I submitted to one agent who works with a friend of mine, but we weren’t a good fit. I decided I’d rather spend my energy finding a publisher rather than an agent, though I’ve often wished I had one to help navigate this world.
What made you decide to go Indie, whether self-publishing or with an indie publisher? Was it a particular event or a gradual process?
This project is definitely niche, so I didn’t pitch to any big traditional publishers. I queried or sent proposals to maybe 25 traditional indie publishers as well as the hybrid She Writes Press (SWP). After debating the benefits of traditional versus hybrid, I chose SWP because of the control it gave me, the remarkable alignment of our values, and the traditional distribution offered. Brooke Warner holds an exceptional commitment to amplifying diverse women’s voices through her press. I’m grateful for SWP’s expertise, connections, and support as well as honoring my priorities and process right up to the point of sending the final file to the printer.
Did you get your book cover professionally done or did you do it yourself?

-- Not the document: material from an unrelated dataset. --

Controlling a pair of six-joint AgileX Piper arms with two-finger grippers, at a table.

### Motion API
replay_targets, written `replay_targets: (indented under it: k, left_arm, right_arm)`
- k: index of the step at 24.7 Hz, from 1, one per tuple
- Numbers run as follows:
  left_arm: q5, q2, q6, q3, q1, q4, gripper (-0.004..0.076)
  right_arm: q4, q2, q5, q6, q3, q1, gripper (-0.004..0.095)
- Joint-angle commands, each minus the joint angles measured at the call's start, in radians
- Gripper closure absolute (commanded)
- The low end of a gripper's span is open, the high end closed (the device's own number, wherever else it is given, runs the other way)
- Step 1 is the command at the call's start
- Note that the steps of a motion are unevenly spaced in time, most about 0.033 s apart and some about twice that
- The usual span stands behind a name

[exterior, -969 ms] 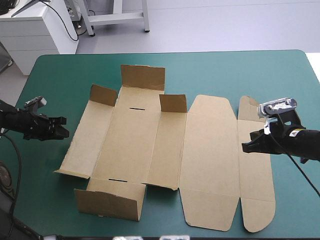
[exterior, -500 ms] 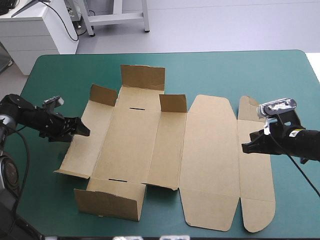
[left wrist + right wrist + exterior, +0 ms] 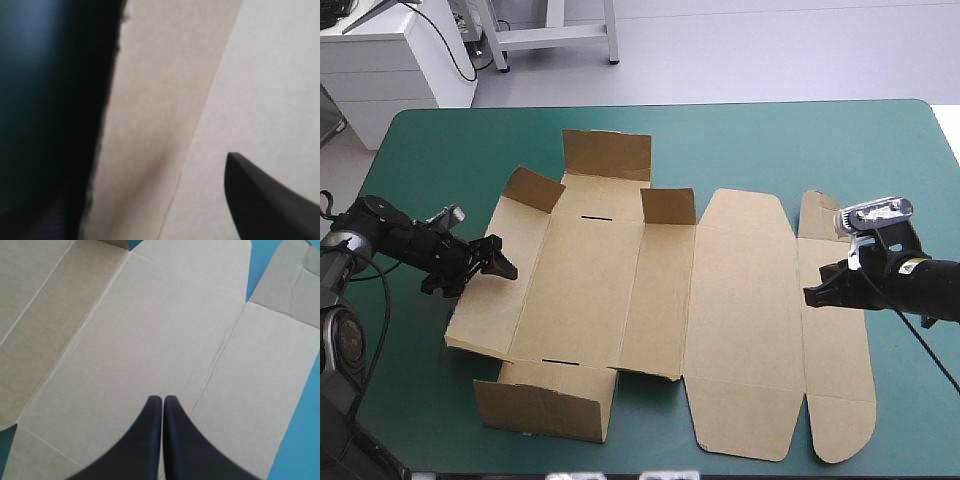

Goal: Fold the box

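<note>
Two things matter: your left gripper (image 3: 503, 258), fingers apart at the left wall of the box (image 3: 590, 290) lying mostly flat in the middle of the table (image 3: 440, 140), should pinch that wall squarely before raising it, while your right gripper (image 3: 810, 295), fingers together, steadies the lid side.

Clock set on the left gripper (image 3: 160, 160), 12 o'clock straight ahead. Fingers parted: one black finger (image 3: 272, 202) shows at 5 o'clock, well off the middle. The brown box (image 3: 165, 100) lies very close. Its darker strip (image 3: 150, 125) runs from 12 to 6 o'clock, its paler panel (image 3: 275, 75) sits at 2 o'clock, and a crease slants between them. The rough cut edge is at 11 o'clock, with the shadowed, blurred teal-green cover (image 3: 30, 75) beyond it at 9 o'clock.
</note>
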Motion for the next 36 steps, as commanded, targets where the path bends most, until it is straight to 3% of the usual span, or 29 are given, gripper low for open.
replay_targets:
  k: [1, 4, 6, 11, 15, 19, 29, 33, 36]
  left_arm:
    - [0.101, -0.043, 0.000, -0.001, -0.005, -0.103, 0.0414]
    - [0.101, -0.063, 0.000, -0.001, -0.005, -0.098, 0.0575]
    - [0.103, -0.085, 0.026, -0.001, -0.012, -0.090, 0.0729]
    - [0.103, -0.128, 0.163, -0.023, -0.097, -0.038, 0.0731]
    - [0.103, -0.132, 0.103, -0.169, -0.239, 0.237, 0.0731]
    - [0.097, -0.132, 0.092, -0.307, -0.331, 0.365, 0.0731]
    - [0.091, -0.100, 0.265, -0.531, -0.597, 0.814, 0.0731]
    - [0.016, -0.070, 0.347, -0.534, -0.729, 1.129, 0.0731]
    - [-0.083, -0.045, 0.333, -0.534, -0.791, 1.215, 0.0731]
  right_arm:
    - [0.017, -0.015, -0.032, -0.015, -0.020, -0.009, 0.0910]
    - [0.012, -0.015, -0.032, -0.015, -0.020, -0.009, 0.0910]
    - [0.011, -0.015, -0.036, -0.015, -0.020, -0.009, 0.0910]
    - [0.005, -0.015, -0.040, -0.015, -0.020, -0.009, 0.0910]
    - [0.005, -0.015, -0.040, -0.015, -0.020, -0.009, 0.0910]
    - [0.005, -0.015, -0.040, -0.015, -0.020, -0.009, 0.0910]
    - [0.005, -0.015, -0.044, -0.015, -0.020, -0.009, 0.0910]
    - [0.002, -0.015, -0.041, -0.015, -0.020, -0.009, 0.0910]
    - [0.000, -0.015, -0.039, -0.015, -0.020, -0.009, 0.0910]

She Writes created the cover with my input—definitely an area where their expertise served me well. I had a very different cover in mind but came to realize their design would intrigue people, draw them in. That has proved abundantly true. I love it now and am so glad I listened to them.
Do you have a marketing plan for the book or are you just winging it?
BookSparks is coordinating my publicity campaign while I engage my contacts in the worlds of adoption, fostercare and neurodiversity. The team effort lets me focus on my strengths and lean into theirs. I’d rather be writing than marketing, for sure, but it’s true that writing is only the first half of a book project. Publishing and marketing make up the other half.
Any advice that you would like to give to other newbies considering becoming Indie authors?
You don’t have to do it alone! Find people that resonate with you and walk together. Be patient. Revise, revise, revise. It takes a long time to write, publish, and market a good book.
About You
Where did you grow up?
I’m a bit of a nomad in life as well as writing, moving every few years for most of my life. My parents both grew up on the Texas Gulf Coast, and, like most Texans, they hold that identity in their bones. They brought Texas with us wherever we went around the U.S.. I moved for a short stint to western Canada as an adult. When I lived in Vancouver, B.C., I thought, “I should have been born here. Someone made a mistake somewhere along the way.” I like to imagine I’m secretly Canadian.
Where do you live now?
I live in west Texas in a small-ish town called Midland, where my husband grew up. I think of it as the frontier. We’re on the edge of the Chihuahuan desert and the wilds of Far West Texas. The best part of living here is being near family and hopping over into New Mexico as often as possible. What a sacred land the New Mexican high desert is.
What would you like readers to know about you?
I believe stories are what make the world go round. Telling this one of mine took courage and sweat. Meditation and beauty helped. I’m deeply grateful to my husband and kids for embracing this journey with me. May it make the path easier for some folks and open a door to understanding, compassion, and hope.
What are you working on now?
I am focused on getting Tinderbox into as many hands as possible.